Chris Ronayne and his family celebrate his election as Cuyahoga County executive.
Chris Ronayne and his family celebrate his election as Cuyahoga County executive. Credit: Nick Castele / Signal Cleveland

Filling county seats

Cuyahoga County Executive-elect Chris Ronayne announced a few big hires this past week. Clerk of Courts Nailah Byrd will join the new administration as chief of justice and safety. Brooklyn Mayor Katie Gallagher will become the county’s new chief of operations and community innovation. 
 
Additionally, Ronayne’s campaign manager, David Razum, who is currently working hard on Ronayne’s transition, will become chief of communications and strategy. 
 
“These are leaders who understand what it means to get things done and will prioritize the delivery of county services and the effectiveness of county government,” Ronayne said in a news release announcing the appointments.
 
Those hires will open up seats in the musical chairs of Cleveland politics. Clerk of courts was once an elected post. But thanks to the 2009-2010 reform of county government, the executive now gets to pick the clerk. That means Ronayne, with approval from County Council, will be naming Byrd’s successor. 
 
In Brooklyn, Council President Ron Van Kirk, a teacher and church business manager, will become mayor. Gallagher wished him well in a note posted to the city’s website
 
Van Kirk will serve out Gallagher’s term, which ends in 2023. He told Signal Cleveland he’s not sure yet whether he’ll run for a full term in next year’s election. He’ll have some time to try the job out first. 

Wage gap grows

More than half of the 100 largest employers in Ohio paid their CEOs a median of 396 times more than what their typical workers made in 2021, according to a report released this week.
 
The report by Policy MattersOhio, a Cleveland-based economic research think tank, found that last year’s numbers were “the highest ratio in the five years records have been kept” by the Securities and Exchange Commission.
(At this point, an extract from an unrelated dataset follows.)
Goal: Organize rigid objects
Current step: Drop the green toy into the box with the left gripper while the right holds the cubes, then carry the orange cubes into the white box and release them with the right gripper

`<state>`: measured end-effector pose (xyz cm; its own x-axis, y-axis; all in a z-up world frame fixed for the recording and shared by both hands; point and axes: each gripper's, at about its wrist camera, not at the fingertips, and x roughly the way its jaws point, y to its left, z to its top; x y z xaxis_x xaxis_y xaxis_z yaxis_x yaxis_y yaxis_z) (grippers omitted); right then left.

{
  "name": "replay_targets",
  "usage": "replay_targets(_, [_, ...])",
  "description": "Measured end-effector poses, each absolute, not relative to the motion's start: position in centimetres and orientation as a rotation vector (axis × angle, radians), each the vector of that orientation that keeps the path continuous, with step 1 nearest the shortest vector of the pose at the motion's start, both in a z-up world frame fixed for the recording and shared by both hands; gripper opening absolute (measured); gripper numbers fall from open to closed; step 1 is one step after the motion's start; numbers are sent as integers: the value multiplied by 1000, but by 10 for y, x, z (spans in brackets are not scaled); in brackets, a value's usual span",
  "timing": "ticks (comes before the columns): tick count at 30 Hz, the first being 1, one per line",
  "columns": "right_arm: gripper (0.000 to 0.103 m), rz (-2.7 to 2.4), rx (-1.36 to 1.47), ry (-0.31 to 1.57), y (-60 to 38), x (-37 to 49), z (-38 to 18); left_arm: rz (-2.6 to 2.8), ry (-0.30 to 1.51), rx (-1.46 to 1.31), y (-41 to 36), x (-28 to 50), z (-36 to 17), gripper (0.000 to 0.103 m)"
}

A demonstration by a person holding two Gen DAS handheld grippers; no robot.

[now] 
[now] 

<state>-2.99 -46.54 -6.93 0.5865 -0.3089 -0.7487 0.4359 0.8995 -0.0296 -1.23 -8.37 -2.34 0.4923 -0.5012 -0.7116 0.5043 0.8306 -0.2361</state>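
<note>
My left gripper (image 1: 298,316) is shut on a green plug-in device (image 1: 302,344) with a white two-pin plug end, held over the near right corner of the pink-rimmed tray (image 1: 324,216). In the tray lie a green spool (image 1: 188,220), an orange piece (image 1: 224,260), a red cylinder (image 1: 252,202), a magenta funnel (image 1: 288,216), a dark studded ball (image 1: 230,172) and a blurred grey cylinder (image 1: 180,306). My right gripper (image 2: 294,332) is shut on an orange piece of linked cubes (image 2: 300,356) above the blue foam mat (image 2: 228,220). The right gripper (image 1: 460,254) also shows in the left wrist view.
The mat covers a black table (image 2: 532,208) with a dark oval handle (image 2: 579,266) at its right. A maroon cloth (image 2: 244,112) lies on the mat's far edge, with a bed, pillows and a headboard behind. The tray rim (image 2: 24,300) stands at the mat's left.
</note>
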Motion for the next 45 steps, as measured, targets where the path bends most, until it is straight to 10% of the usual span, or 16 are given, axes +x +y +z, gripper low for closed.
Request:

The research group analyzed SEC data for the 100 largest Ohio companies and based the median CEO-to-worker pay ratio on 54 companies. 
 
Average pay among the 54 CEOs was $21.7 million last year, up from $16 million in 2020. 
 
The report includes individual median CEO-to-worker pay for the largest Fortune 500 companies that were part of the analysis. Only one in Northeast Ohio, Goodyear Tire & Rubber Co., had a median ratio above 396 to 1. Goodyear’s ratio was 490 to 1.  (The company has not yet responded to Signal Cleveland’s request to comment about the report.)
 
Michael Shields, a Policy Matters researcher and the report’s main author, said people should be concerned about the increasing gap between CEO and worker pay.
 
“Working people have not had raises that were consistent with productivity increases over the last several decades,” he said.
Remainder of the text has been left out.